第5章 赤い腕章
「お言葉を返すようですが、わたしは家族を愛し、わたし自身の立場、役職を誇りに思っております。
それは、ガープ中将とて同じでございましょう?
御子息が世界の大犯罪であろうとも。」
当然、室内の温度が下がるほどの爆弾発言に、皆は静まり返った。
特に同席している海兵は石のように固まってしまった。
ムリもない。
この話は公に知られていたとしても、海軍ではタブーとされている話題だから。
ドフラミンゴと、クロコダイルは面白そうに口角をあげる。
ユリは表情ひとつ変えず、センゴクは握りしめていた拳がワナワナと震えている。
ユリの味方につこうとしている、ハンコックとジンベエはセンゴクの出方を待つ。
水を打ったような静けさが1秒の時間を長く感じさせるような緊張。
その緊張を破ったのはまさかの当人だった。
「ふぁっはっはっは!
肝の座った奴じゃ!確かにのう。縁を切ったとはいえ家族は家族じゃ。
ワシの事例を言ってしまうのなら、海賊の道を選ばず、革命軍やその他の反世界政府の組織に属することもしておらんのに、理不尽極まりないじゃろう!
お前の家族を思う心も理解できる。」
「余計なことを軽々しくベラベラしゃべるな!ガープ!!」
センゴクからゴツンと大きな音を伴う拳骨を喰らったガープ。
その場で悶えながら大きなたんこぶができた頭を震えたてでおさえ、テーブルに伏した。
「律儀で堅苦しい女だからこそ、ディルバリーや家族さえ守れれば下手に海軍に楯突く程の大馬鹿者ではなかろう。

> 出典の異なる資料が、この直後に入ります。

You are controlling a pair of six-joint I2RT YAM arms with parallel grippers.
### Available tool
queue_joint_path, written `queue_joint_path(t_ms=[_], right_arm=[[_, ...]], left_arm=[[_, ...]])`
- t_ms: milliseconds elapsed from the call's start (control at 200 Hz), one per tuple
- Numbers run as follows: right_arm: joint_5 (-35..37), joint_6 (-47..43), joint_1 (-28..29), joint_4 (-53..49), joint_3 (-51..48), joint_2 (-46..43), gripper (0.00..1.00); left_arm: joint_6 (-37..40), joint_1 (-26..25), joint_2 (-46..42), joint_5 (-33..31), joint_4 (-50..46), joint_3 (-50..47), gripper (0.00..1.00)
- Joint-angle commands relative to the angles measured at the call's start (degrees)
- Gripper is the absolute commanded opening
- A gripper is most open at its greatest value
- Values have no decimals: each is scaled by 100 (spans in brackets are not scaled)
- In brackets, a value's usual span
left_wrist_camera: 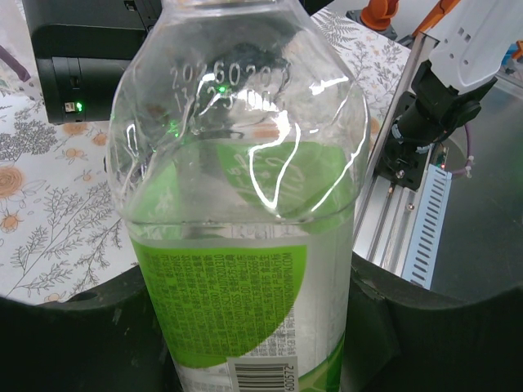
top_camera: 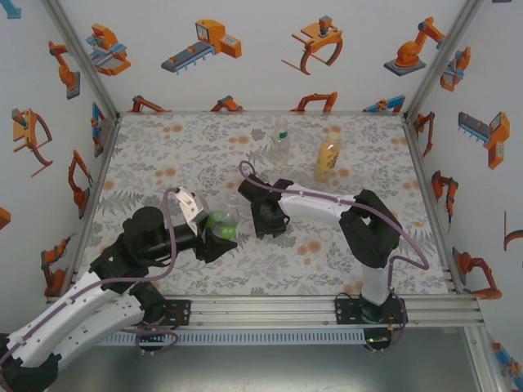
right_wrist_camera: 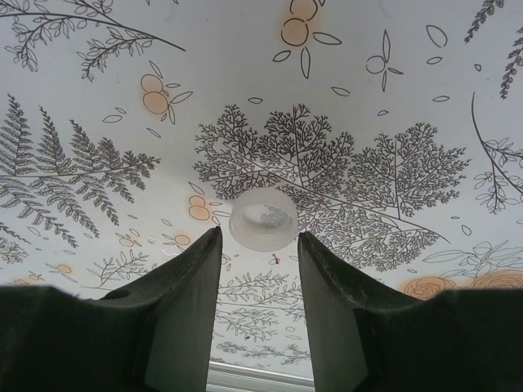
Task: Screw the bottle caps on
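**Item 1. Right tool** (right_wrist_camera: 260,238): pointed down at the table (right_wrist_camera: 384,98), about its middle. The dark fingers (right_wrist_camera: 176,318) stand part-way apart. A cap (right_wrist_camera: 263,219) (whitish, translucent, round) sits right at their tips and fills the gap. Whether the pads press on it cannot be told.

**Item 2. Left tool** (top_camera: 217,238): closed on the green-labelled bottle (left_wrist_camera: 237,269), one finger on either side of the label. It sits left of the table's middle, toward the near edge, just beside the right tool.

**Item 3. Clear bottle** (top_camera: 280,143) **and amber bottle** (top_camera: 328,158): standing near each other by the far edge, right of its midpoint and well apart from both tools.

**Item 4. Table covering:** a pale sheet lying flat, printed with grey ferns, branching sprigs and small orange blossoms.

**Item 5. Near edge:** a slotted aluminium rail (top_camera: 270,309) carries both arm bases on black plates (purple cables loop along each arm).

**Item 6. Enclosure:** white walls (top_camera: 245,73) on the left, far and right sides, dotted with orange-and-blue stickers of robot arms and machines. Aluminium posts (top_camera: 82,55) rise from the two far corners.
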Motion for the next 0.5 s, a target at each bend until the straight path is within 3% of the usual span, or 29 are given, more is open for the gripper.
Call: queue_joint_path(t_ms=[0, 496], right_arm=[[5, 96, 42, -75, 77, 62, 42], [14, 105, 44, -15, 130, -12, 40]], left_arm=[[-38, 24, -28, 8, 126, -35, 0], [-35, 24, -41, -14, 126, -55, 0]])
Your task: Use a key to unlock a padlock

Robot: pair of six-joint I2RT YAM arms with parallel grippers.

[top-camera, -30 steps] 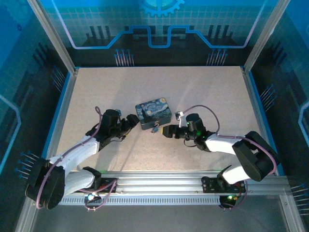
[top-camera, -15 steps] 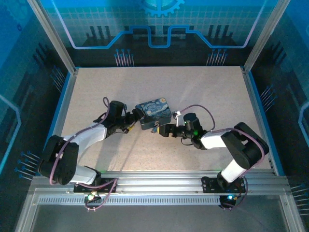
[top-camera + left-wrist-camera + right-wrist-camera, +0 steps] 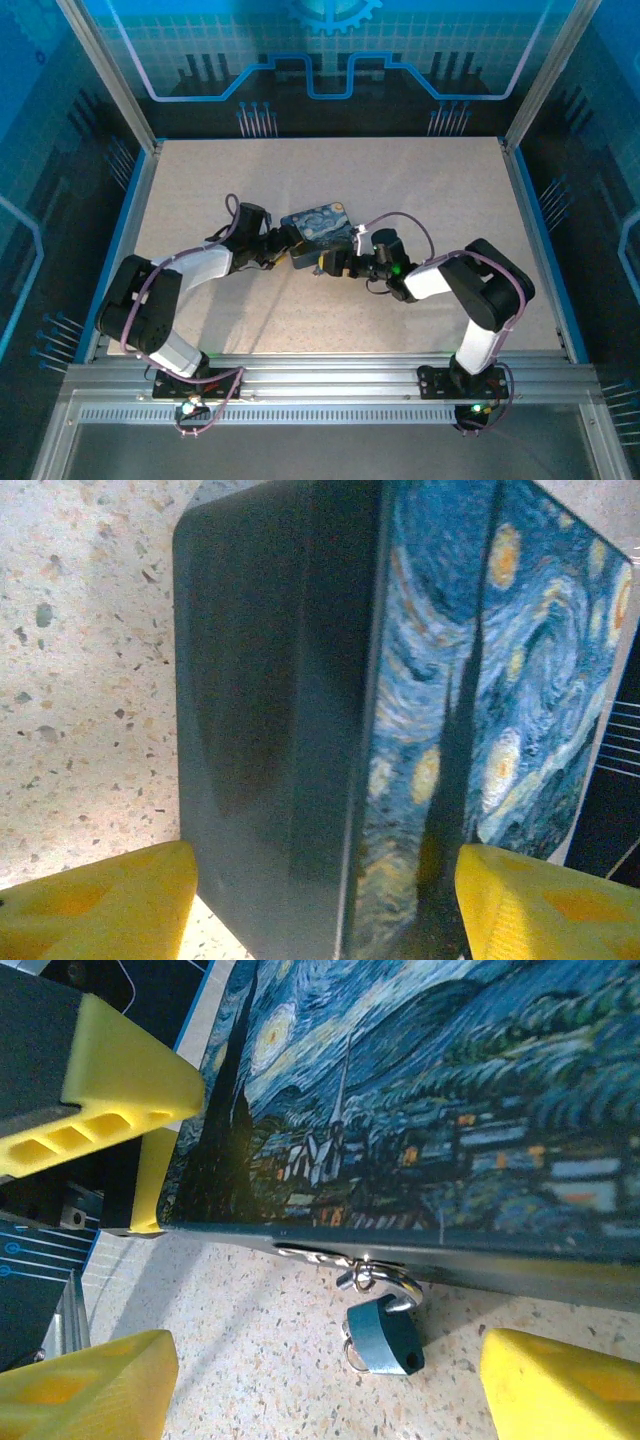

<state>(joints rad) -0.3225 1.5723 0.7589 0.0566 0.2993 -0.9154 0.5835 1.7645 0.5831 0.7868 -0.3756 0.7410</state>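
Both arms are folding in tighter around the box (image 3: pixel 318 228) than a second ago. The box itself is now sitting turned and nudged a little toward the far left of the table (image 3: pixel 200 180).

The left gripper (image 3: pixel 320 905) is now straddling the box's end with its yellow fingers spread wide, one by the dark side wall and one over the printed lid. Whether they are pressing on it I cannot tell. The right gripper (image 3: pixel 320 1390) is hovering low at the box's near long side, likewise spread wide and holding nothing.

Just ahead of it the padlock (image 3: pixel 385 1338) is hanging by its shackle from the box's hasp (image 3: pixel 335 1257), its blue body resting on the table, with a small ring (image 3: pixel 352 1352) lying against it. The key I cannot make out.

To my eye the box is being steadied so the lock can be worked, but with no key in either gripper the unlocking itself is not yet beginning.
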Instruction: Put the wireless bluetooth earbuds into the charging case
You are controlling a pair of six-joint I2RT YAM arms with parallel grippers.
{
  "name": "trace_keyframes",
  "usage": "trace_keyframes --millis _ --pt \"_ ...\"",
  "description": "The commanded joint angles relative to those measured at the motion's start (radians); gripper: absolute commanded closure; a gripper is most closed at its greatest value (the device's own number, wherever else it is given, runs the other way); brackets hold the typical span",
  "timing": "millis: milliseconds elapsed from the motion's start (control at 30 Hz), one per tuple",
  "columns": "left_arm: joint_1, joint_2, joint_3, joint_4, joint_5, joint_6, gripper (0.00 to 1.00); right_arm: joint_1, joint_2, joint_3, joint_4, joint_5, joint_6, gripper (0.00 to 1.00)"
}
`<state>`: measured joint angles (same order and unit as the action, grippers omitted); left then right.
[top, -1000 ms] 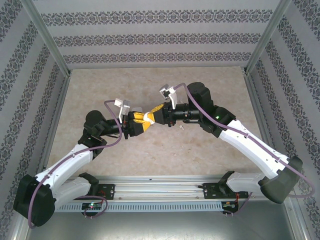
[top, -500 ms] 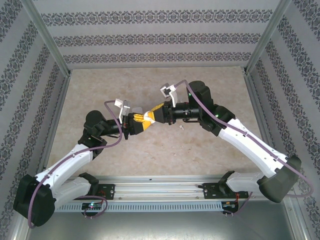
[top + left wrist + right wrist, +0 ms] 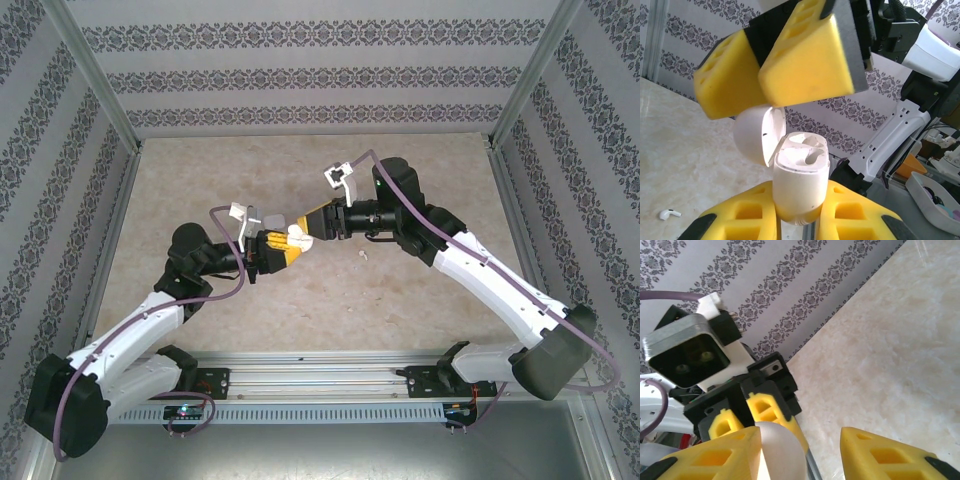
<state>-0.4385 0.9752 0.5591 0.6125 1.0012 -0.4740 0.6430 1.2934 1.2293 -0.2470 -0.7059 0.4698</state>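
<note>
**Operator:** Top view: what is holding what?
**Technician:** The left gripper (image 3: 278, 252) is clamping the case (image 3: 296, 239), apparently raised off the table (image 3: 420, 160), and is presenting it to the right gripper (image 3: 306, 231). 1 earbud (image 3: 362, 254) is lying on the table near the right gripper.

**Operator:** Left wrist view?
**Technician:** 2 fingers (image 3: 745, 220) are pinching the case's lower body, keeping it upright. The lid (image 3: 756, 137) is standing hinged open to 1 side, exposing the wells. I cannot tell whether either well is filled. The right gripper is hovering just above the lid. The earbud (image 3: 669, 214) is resting on the table, well apart from the case.

**Operator:** Right wrist view?
**Technician:** The right jaws are standing apart, gripping nothing. The lid is sitting beside 1 finger (image 3: 725, 455), with a gap to the other. In my judgement, this is freeing the right gripper to fetch the earbud.
</note>
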Motion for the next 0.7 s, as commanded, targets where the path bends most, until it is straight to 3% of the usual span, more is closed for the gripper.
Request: trace_keyframes --millis 0,400,667 --pt "-0.009 -0.031 -0.008 0.032 -0.003 0.044 1.00 -0.011 0.009 -0.005 -0.026 0.020 0.017 0.53" --pt "-0.008 -0.066 -0.039 -0.074 -0.101 0.116 1.00 -0.055 -0.026 0.028 -0.108 0.077 0.061 0.45" --pt "-0.006 -0.082 -0.068 -0.102 -0.138 0.139 1.00 -0.132 0.002 0.041 -0.301 0.219 0.020 0.44"
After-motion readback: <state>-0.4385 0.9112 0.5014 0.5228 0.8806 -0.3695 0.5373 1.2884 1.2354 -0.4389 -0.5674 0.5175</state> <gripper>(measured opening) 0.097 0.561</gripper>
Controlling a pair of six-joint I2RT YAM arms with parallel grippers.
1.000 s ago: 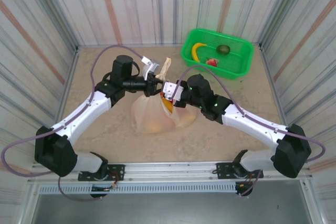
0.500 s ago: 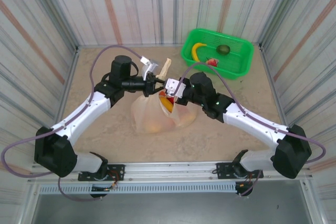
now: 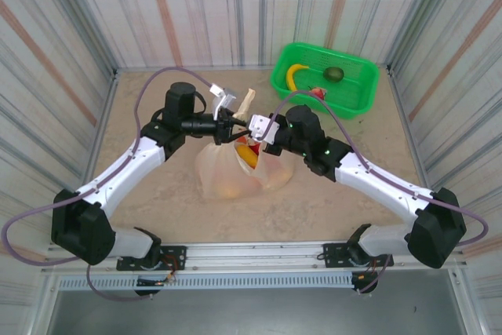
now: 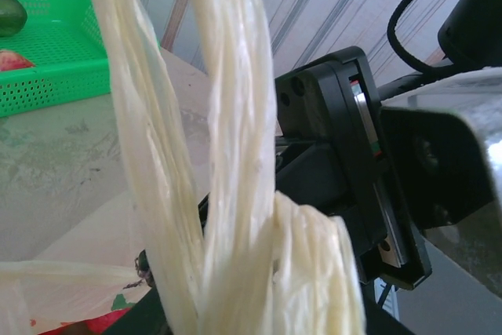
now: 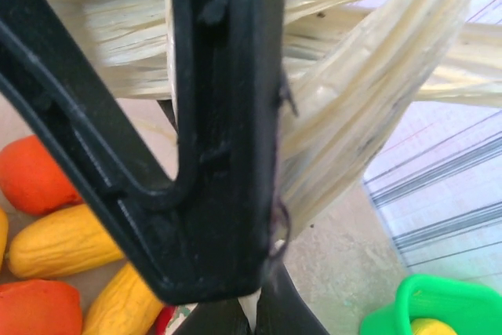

彼女は生い立ち関係なく反社会勢力ではない大企業組織の最高幹部に認められた。
それに、それだけの書類を集める事ができる人望の持ち主だということであろう?
護衛登録で充分だと思うが?」
それまで会議の行方を見守っていた一人に視線が集まった。
ジュラキュール・ミホーク。異名を"鷹の目"。
シャンクスの戦友ではあるものの面識は全くない。
そして、世界の大剣豪とも称されるほどの男なら、聞いた話だけで人を判断するわけもなかった。
ユリはまさかの助け船を出した鷹の目のミホークにただ驚いていたが、それはこの会場に居合わせた者一同がそうだった。